I need to buy a new car -- or do I? Our 2003 VW Passat, the best car we've ever owned, has 117,000 miles on it, and things are going wrong: mysterious warning lights on the dash, like "Check Brake Pads," which the dealer's service department told us had appeared not because our brake pads were faulty, but only because they weren't made by VW, and, more alarmingly, "Check Engine," which usually means that the catalytic converter is failing and that the car won't pass inspection unless we spend thousands of dollars fixing it.
And yet . . . it runs like a dream. It's totally comfortable; in fact, I bought it because its driver's seat had so many possible configurations that I no longer have to stop, get out and stretch after an hour at the wheel. It has all-wheel drive, a necessity in the winter for our long, steep driveway, but it still gets 26 mpg on the highway, and its 6-cylinder engine, coupled to an automatic transition with manual passing gear, is smooth, quiet and powerful. And I love its bells and whistles: memory buttons that adjusts the seats and mirrors for each of us when it's pushed; a computer under the speedometer that can tell you how long you've been driving, how far you've gone, how many miles till you run out of gas, what your current gas mileage is, and the sex of your unborn child.
It looks a little stodgy and old-fashioned, though, and parking it in the city has covered it with scrapes and dings, so for the past year I've found myself looking at other cars. I'll be driving the Passat down Hands Creek Road and a brand-new Subaru Outback or Acura RDX comes sailing past, and I'll be filled with carlust. And here's the thing: I feel guilty. As if I were married to the Passat but surreptitiously checking out younger, hotter women. Shopping for a trophy wife. I know what you Freudians are thinking: that this is really about Nancy, not the car. That's utter bullshit. I look at other women all the time (they're lined up outside my office every morning) and never feel any guilt at all.
Nancy and I have gone so far as to test-drive that new Subaru, and in many ways it's terrific: roomier, better gas mileage, more ground clearance (we got stuck in our own parking area in January when the snow was over the Passat's bumper), and a jaunty style. But will I be happy with the 4-cylinder engine, which is a little buzzy and doesn't have quite enough oomph? Will I be able to adjust the front seat to cradle me in the manner to which I've become accustomed?

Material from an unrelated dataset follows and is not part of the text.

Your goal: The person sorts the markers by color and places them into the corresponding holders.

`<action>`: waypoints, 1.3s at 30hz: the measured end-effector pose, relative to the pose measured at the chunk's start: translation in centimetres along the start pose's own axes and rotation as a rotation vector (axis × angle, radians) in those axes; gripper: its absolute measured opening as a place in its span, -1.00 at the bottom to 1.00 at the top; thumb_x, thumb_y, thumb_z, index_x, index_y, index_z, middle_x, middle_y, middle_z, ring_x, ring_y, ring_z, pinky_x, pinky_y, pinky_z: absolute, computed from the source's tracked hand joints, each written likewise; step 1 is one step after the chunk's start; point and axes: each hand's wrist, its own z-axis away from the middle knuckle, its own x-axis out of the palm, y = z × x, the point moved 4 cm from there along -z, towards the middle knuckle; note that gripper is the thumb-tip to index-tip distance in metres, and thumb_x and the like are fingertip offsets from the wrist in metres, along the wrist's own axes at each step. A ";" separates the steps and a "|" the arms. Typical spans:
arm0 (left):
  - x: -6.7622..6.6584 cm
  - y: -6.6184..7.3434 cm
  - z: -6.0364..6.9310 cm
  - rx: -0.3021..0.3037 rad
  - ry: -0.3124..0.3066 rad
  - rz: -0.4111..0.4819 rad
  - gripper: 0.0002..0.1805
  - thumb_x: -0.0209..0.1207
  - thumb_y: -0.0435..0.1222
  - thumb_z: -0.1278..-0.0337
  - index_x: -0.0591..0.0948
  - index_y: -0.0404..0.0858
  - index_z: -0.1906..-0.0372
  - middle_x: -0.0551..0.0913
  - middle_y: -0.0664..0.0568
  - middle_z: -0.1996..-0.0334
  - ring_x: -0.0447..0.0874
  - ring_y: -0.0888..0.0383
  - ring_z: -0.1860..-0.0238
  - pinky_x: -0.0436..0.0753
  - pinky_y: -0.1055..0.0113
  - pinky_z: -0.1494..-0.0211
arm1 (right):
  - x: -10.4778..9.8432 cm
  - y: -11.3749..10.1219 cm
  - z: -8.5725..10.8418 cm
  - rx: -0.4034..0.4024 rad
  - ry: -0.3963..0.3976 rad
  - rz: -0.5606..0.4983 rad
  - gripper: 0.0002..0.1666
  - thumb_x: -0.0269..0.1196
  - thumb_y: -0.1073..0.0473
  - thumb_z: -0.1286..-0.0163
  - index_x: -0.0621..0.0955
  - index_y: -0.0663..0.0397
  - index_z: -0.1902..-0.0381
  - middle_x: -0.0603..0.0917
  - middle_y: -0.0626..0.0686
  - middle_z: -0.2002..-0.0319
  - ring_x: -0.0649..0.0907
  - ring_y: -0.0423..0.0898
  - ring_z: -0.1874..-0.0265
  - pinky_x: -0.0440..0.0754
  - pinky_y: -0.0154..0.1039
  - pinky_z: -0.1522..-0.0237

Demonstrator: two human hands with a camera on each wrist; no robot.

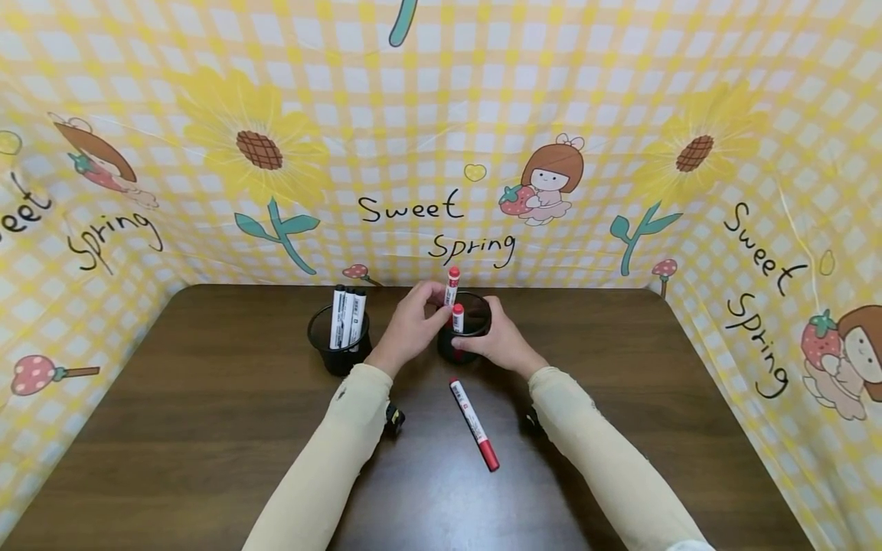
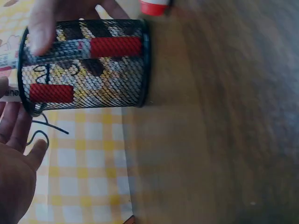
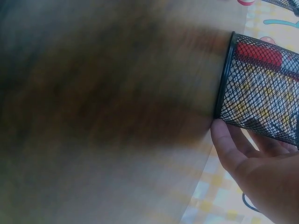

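Observation:
My left hand (image 1: 415,321) pinches a white marker with red ends (image 1: 452,285) upright at the mouth of a black mesh pen cup (image 1: 448,353). Through the mesh in the left wrist view, that marker's red lower end (image 2: 51,93) shows inside the cup, above its bottom. A second red marker (image 1: 458,319) stands in the same cup. Around the cup's right side, my right hand (image 1: 508,340) grips it, with the thumb at the front. Another red marker (image 1: 474,423) lies on the table in front of the cup, between the forearms.
A second black mesh cup (image 1: 339,361) stands to the left, holding several white markers with black ends (image 1: 347,317). Behind the brown wooden table (image 1: 207,428) hangs a yellow checked cloth (image 1: 413,138), which also runs along both sides.

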 end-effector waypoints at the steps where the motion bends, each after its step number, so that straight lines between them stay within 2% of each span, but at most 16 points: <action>1: 0.1 -0.1 0.1 0.008 -0.003 -0.009 -0.77 0.25 -0.29 -0.38 0.57 -0.18 -0.05 0.54 0.03 0.04 0.50 0.07 -0.01 0.47 0.04 -0.20 | 0.0 0.0 0.0 -0.001 -0.001 -0.002 -0.04 0.58 0.03 -0.12 0.25 0.22 -0.26 0.53 0.20 -0.14 0.55 0.04 -0.08 0.46 -0.02 -0.20; 7: 0.3 -0.6 0.0 0.097 0.001 -0.113 -0.78 0.30 -0.29 -0.32 0.60 -0.20 0.01 0.59 0.03 0.13 0.44 0.04 0.03 0.40 0.04 -0.15 | 0.0 0.1 0.0 -0.013 0.004 0.006 -0.11 0.58 0.04 -0.13 0.27 0.13 -0.22 0.52 0.15 -0.13 0.56 0.02 -0.07 0.47 -0.05 -0.17; 10: 0.4 -1.0 0.1 0.120 0.006 -0.166 -0.79 0.31 -0.26 -0.30 0.61 -0.19 0.04 0.60 0.06 0.14 0.40 0.03 0.01 0.33 0.03 -0.20 | 0.1 0.1 0.0 -0.012 0.006 0.006 -0.13 0.57 0.06 -0.14 0.27 0.09 -0.20 0.53 0.12 -0.12 0.57 0.00 -0.07 0.48 -0.07 -0.17; 13: 0.5 -1.5 0.3 0.100 0.011 -0.169 -0.79 0.31 -0.21 -0.30 0.60 -0.18 0.07 0.54 0.04 0.00 0.36 0.02 -0.11 0.31 0.01 -0.27 | 0.1 0.1 0.0 -0.009 0.001 -0.001 -0.12 0.57 0.08 -0.13 0.27 0.10 -0.21 0.53 0.13 -0.12 0.57 0.00 -0.08 0.48 -0.07 -0.17; 18: 0.6 -2.2 0.4 0.068 -0.002 -0.108 -0.82 0.29 -0.21 -0.30 0.60 -0.18 0.12 0.40 0.03 -0.22 0.22 0.01 -0.30 0.34 0.00 -0.30 | 0.1 0.1 0.0 -0.005 -0.003 -0.004 -0.08 0.57 0.08 -0.13 0.25 0.18 -0.25 0.51 0.19 -0.16 0.56 0.01 -0.08 0.48 -0.06 -0.18; 26: 0.7 -2.5 0.6 0.028 -0.075 -0.089 -0.86 0.21 -0.22 -0.36 0.59 -0.20 0.12 0.32 0.02 -0.31 0.21 0.03 -0.34 0.32 -0.01 -0.35 | 0.2 -0.1 -0.1 -0.019 -0.005 -0.008 -0.05 0.56 0.09 -0.14 0.25 0.22 -0.30 0.51 0.26 -0.17 0.56 0.09 -0.10 0.46 -0.03 -0.19; 33: 0.6 -2.0 0.9 0.048 -0.096 -0.087 -0.80 0.21 -0.23 -0.37 0.60 -0.21 0.02 0.32 0.01 -0.32 0.26 0.04 -0.33 0.34 0.03 -0.35 | 0.1 -0.2 0.0 -0.019 -0.002 0.006 -0.03 0.56 0.09 -0.13 0.24 0.31 -0.29 0.48 0.28 -0.19 0.53 0.13 -0.13 0.43 -0.01 -0.20; 39: 0.5 -2.0 1.0 0.010 -0.093 -0.101 -0.71 0.17 -0.14 -0.42 0.58 -0.20 -0.08 0.30 0.00 -0.36 0.26 0.02 -0.36 0.32 0.00 -0.37 | 0.1 -0.2 -0.1 -0.005 -0.011 -0.003 -0.01 0.56 0.07 -0.14 0.23 0.31 -0.30 0.48 0.32 -0.21 0.54 0.15 -0.13 0.44 0.01 -0.19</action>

And do I want to nick the piggy bank to the tune of $30K+ when I might get a year or two more out of the Passat?
Old Faithful Young Honey
I stay up nights worrying about these questions. It feels like a life-altering decision, though it never has before; we've bought six new cars in the past 25 years, and nary a panic attack have I had. Maybe my OCD is kicking in. The salesman at Riverhead Subaru calls every couple of days, and I keep putting him off with lame excuses. Someone, please, tell me what to do!
Friday, March 4, 2011
NARRISHKEIT
“Narrishkeit” means “foolishness” Yiddish (from the German “narr,” as in “narrenschiffe,” ship of fools) – not quite “folly,” like investing with Madoff, but more the kind of idiosyncratic nuttiness of which everybody has a few choice examples. One that Nancy and I share is the way we play Scrabble.

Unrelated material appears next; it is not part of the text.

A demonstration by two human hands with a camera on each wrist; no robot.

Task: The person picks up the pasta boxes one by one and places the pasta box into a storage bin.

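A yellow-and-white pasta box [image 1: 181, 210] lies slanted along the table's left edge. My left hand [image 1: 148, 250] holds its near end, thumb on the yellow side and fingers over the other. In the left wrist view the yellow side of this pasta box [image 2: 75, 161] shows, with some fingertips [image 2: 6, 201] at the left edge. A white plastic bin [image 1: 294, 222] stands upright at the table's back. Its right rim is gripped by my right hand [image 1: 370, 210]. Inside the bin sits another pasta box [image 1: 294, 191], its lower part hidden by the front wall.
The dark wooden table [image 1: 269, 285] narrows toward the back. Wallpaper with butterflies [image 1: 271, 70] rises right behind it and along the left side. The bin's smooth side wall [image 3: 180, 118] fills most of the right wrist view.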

From the beginnings of our relationship (back in what I think of as the early modern era), we’ve both enjoyed games, but there’s always been a problem. When we were engaged, I tried to learn bridge, which Nancy had played in college; we had another couple as partners, a tyro and an old hand, and the whole thing was a disaster. I’m a terrible card player and couldn't learn the game, and the other couple broke up over the acrimony and general fecklessness it engendered in them. Nancy and I tried chess, but she was carrying around a lot of emotional baggage: her father was the senior champion of the state of Michigan, who delighted in thumping his eldest daughter, and playing with me brought those repressed memories back with a vengeance. Whatever we tried, ego intruded and bruised feelings ensued – except when we played Boggle with Danielle who, from the age of 17, has kicked both our butts every time. (Not because of her enormous vocabulary; more because a big part of the game involves spatial relations, seeing various combinations, at which she excels).
But lately, Nancy and I have been playing Scrabble. Well, not Scrabble – a variant called Lexulous, which is offered on Facebook. The difference is that there are eight letters instead of seven and – most important – no challenges; if you make a word that’s not in the game’s “dictionary” (I use the term derisively and loosely), it doesn’t accept it and you can recant and make another word.

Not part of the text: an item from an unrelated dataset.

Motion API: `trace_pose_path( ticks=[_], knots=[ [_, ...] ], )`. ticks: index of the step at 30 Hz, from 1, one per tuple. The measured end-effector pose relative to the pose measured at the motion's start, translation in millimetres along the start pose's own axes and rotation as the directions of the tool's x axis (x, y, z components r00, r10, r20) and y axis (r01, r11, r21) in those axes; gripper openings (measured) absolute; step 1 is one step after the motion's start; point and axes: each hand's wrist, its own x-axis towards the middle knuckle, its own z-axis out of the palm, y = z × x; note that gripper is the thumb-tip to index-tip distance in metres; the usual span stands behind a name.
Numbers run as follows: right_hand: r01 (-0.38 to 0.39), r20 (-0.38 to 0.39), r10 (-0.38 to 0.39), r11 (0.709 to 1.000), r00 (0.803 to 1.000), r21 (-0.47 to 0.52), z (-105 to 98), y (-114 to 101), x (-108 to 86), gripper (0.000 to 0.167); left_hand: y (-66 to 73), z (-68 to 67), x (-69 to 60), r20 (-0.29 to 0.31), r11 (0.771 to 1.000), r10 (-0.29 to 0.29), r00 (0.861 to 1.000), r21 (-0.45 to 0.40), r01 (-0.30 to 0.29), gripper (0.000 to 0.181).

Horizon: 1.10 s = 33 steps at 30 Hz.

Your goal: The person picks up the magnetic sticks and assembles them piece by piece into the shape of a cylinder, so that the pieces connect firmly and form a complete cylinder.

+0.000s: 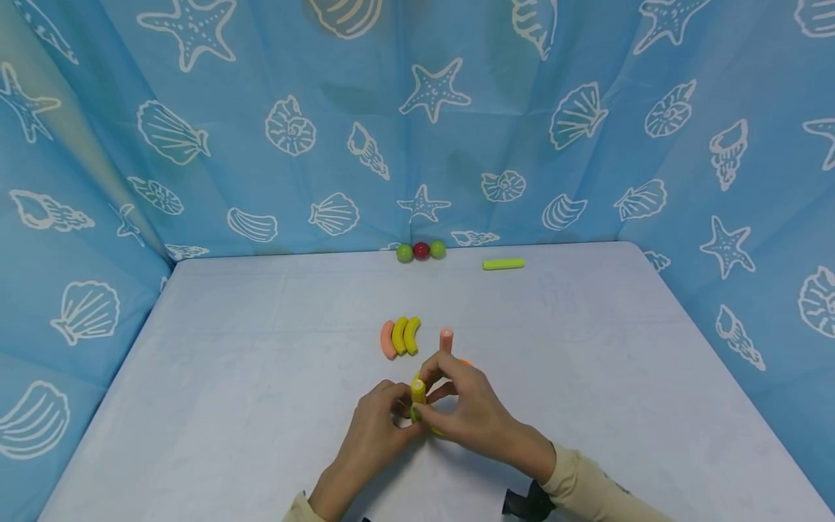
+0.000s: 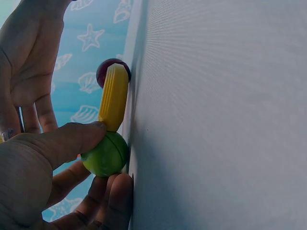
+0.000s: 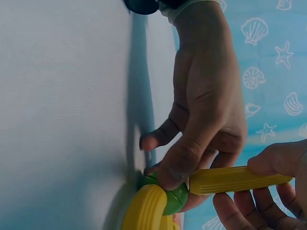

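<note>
My left hand (image 1: 378, 428) (image 2: 72, 143) (image 3: 206, 105) grips a green ball (image 2: 105, 155) (image 3: 177, 197) low over the white table, thumb on its side. A ridged yellow stick (image 1: 418, 390) (image 3: 230, 181) stands upright against the ball, pinched near its far end between the thumb and fingers of my right hand (image 1: 476, 413) (image 2: 31, 72) (image 3: 283, 165). Another yellow piece (image 2: 114, 98) (image 3: 146, 208) meets the ball from the side. Part of the ball is hidden by the fingers.
Just beyond my right hand stands a salmon stick (image 1: 446, 339), with an orange piece (image 1: 464, 362) partly hidden. One salmon and two yellow curved pieces (image 1: 400, 336) lie side by side. At the back edge are two green balls, a red ball (image 1: 421, 250) and a lime stick (image 1: 504, 264).
</note>
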Motion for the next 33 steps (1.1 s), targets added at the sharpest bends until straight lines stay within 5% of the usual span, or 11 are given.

Where does the foolishness come in? We could easily set up the Scrabble board and play face to face, but it works better for us to play online. So Nancy sits downstairs in the living room on her Powerbook and I sit at my desk upstairs on my iMac, and when one of us has moved, he or she shouts, “OKAY!” Talk about the machines turning us into machines! But because there’s no eye-contact, no audible grumbling, no muttered imprecations, there are no hard feelings. And we’re about equal in skill, so games are usually decided by who gets the good letters – the right combination of high-powered consonants and vowels.